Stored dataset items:
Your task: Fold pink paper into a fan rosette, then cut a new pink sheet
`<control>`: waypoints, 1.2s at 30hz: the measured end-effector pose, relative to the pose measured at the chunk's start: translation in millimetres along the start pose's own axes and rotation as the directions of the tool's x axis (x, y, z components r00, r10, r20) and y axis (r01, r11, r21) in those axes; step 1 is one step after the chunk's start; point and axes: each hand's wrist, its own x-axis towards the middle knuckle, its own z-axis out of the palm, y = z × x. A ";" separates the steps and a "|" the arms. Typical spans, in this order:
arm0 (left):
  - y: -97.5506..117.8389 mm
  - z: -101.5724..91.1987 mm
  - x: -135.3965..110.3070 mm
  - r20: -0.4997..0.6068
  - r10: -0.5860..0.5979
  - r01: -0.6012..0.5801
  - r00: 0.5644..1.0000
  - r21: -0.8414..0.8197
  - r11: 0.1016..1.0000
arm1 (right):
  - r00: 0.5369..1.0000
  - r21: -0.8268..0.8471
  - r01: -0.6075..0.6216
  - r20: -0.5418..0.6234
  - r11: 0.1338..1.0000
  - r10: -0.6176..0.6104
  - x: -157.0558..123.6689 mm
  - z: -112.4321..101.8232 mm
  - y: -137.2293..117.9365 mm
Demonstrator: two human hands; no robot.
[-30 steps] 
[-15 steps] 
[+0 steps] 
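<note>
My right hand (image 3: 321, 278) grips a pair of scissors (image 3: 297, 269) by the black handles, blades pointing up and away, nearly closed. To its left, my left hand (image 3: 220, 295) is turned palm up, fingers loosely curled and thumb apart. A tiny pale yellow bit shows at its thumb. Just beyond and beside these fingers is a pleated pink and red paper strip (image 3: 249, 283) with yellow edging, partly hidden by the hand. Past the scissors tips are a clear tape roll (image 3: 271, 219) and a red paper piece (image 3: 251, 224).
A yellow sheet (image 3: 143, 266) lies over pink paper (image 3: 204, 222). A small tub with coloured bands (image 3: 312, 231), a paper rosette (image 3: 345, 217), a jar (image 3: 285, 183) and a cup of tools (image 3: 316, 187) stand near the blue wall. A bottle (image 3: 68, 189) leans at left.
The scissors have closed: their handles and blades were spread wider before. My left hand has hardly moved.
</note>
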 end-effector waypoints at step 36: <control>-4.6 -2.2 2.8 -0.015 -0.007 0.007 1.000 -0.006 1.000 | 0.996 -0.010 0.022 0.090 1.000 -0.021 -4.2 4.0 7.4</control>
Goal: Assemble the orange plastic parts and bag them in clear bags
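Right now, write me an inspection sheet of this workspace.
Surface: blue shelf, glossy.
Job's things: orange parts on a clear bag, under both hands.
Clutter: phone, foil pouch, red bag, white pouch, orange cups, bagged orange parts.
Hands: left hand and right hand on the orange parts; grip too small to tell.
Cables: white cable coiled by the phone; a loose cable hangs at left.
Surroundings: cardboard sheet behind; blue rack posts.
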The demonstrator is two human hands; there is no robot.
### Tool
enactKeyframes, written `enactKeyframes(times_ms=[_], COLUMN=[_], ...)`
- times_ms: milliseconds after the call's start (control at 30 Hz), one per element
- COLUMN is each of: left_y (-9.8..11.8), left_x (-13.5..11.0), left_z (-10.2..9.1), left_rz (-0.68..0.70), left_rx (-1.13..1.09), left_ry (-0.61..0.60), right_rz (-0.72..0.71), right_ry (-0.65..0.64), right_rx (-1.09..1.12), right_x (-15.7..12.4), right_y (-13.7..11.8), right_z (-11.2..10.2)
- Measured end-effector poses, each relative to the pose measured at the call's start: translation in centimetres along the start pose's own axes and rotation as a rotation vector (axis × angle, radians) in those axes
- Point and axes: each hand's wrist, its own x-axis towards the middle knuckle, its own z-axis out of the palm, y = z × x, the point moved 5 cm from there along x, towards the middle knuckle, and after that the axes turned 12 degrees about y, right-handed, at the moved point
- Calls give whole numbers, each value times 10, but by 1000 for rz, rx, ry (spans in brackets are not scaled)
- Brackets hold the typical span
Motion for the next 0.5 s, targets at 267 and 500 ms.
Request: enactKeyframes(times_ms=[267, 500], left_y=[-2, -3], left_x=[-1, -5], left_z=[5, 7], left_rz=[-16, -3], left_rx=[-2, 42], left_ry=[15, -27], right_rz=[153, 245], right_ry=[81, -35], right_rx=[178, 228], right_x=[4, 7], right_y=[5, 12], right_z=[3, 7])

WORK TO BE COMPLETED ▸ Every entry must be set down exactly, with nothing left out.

YOUR SOLUTION ▸
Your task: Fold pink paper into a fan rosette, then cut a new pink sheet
`<control>`: waypoints, 1.2s at 30hz: the measured end-effector pose, relative to the pose measured at the chunk's start: translation in millimetres along the start pose's own axes and rotation as the directions of the tool's x axis (x, y, z components r00, r10, r20) and y axis (r01, r11, r21) in those axes; step 1 is one step after the chunk's start; point and axes: each hand's wrist, its own x-axis towards the middle knuckle, its own z-axis out of the palm, y = z × x. A ";" separates the steps and a "|" the arms. Typical spans, in this order:
arm0 (left):
  - y: -97.5506..117.8389 mm
  - z: -101.5724..91.1987 mm
  - x: -135.3965..110.3070 mm
  - r20: -0.4997..0.6068
  - r10: -0.5860..0.5979
  - r01: -0.6012..0.5801
  - r00: 0.5644..1.0000
  - r21: -0.8414..0.8197
  - r11: 0.1016..1.0000
arm1 (right):
  - r00: 0.5369..1.0000
  - r21: -0.8268..0.8471
  - r01: -0.6075..0.6216
  - r20: -0.5418..0.6234
  - r11: 0.1338..1.0000
  - r10: -0.6176..0.6104
  - x: -157.0558..123.6689 mm
  - z: -112.4321..101.8232 mm
  - y: -137.2293..117.9365 mm
Demonstrator: two human hands; no robot.
[-30 steps] 
[-15 steps] 
[+0 steps] 
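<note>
My right hand (image 3: 321, 278) grips a pair of scissors (image 3: 297, 269) by the black handles, blades pointing up and away, nearly closed. To its left, my left hand (image 3: 220, 295) is turned palm up, fingers loosely curled and thumb apart. A tiny pale yellow bit shows at its thumb. Just beyond and beside these fingers is a pleated pink and red paper strip (image 3: 249, 283) with yellow edging, partly hidden by the hand. Past the scissors tips are a clear tape roll (image 3: 271, 219) and a red paper piece (image 3: 251, 224).
A yellow sheet (image 3: 143, 266) lies over pink paper (image 3: 204, 222). A small tub with coloured bands (image 3: 312, 231), a paper rosette (image 3: 345, 217), a jar (image 3: 285, 183) and a cup of tools (image 3: 316, 187) stand near the blue wall. A bottle (image 3: 68, 189) leans at left.
The scissors have closed: their handles and blades were spread wider before. My left hand has hardly moved.
</note>
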 end-effector waypoints at step 36: <control>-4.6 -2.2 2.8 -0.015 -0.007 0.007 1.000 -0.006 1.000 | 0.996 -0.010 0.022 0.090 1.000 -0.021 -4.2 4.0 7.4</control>
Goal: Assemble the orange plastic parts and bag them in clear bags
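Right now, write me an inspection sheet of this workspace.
Surface: blue shelf, glossy.
Job's things: orange parts on a clear bag, under both hands.
Clutter: phone, foil pouch, red bag, white pouch, orange cups, bagged orange parts.
Hands: left hand and right hand on the orange parts; grip too small to tell.
Cables: white cable coiled by the phone; a loose cable hangs at left.
Surroundings: cardboard sheet behind; blue rack posts.
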The demonstrator is two human hands; there is no robot.
### Tool
enactKeyframes, written `enactKeyframes(times_ms=[_], COLUMN=[_], ...)`
- times_ms: milliseconds after the call's start (control at 30 Hz), one per element
- COLUMN is each of: left_y (-9.8..11.8), left_x (-13.5..11.0), left_z (-10.2..9.1), left_rz (-0.68..0.70), left_rx (-1.13..1.09), left_ry (-0.61..0.60), right_rz (-0.72..0.71), right_ry (-0.65..0.64), right_rx (-1.09..1.12), right_x (-15.7..12.4), right_y (-13.7..11.8), right_z (-11.2..10.2)
- Measured end-effector poses, each relative to the pose measured at the call's start: translation in centimetres along the start pose's own axes and rotation as a rotation vector (axis × angle, radians) in those axes
- Point and axes: each hand's wrist, its own x-axis towards the middle knuckle, its own z-axis out of the palm, y = z × x, the point moved 5 cm from there along x, towards the middle knuckle, and after that the axes turned 12 degrees about y, right-handed, at the moved point
- Calls give whole numbers, each value times 10, but by 1000 for rz, rx, ry (spans in brackets are not scaled)
- Brackets hold the typical span
Motion for the next 0.5 s, targets at 267 and 500 ms.
Request: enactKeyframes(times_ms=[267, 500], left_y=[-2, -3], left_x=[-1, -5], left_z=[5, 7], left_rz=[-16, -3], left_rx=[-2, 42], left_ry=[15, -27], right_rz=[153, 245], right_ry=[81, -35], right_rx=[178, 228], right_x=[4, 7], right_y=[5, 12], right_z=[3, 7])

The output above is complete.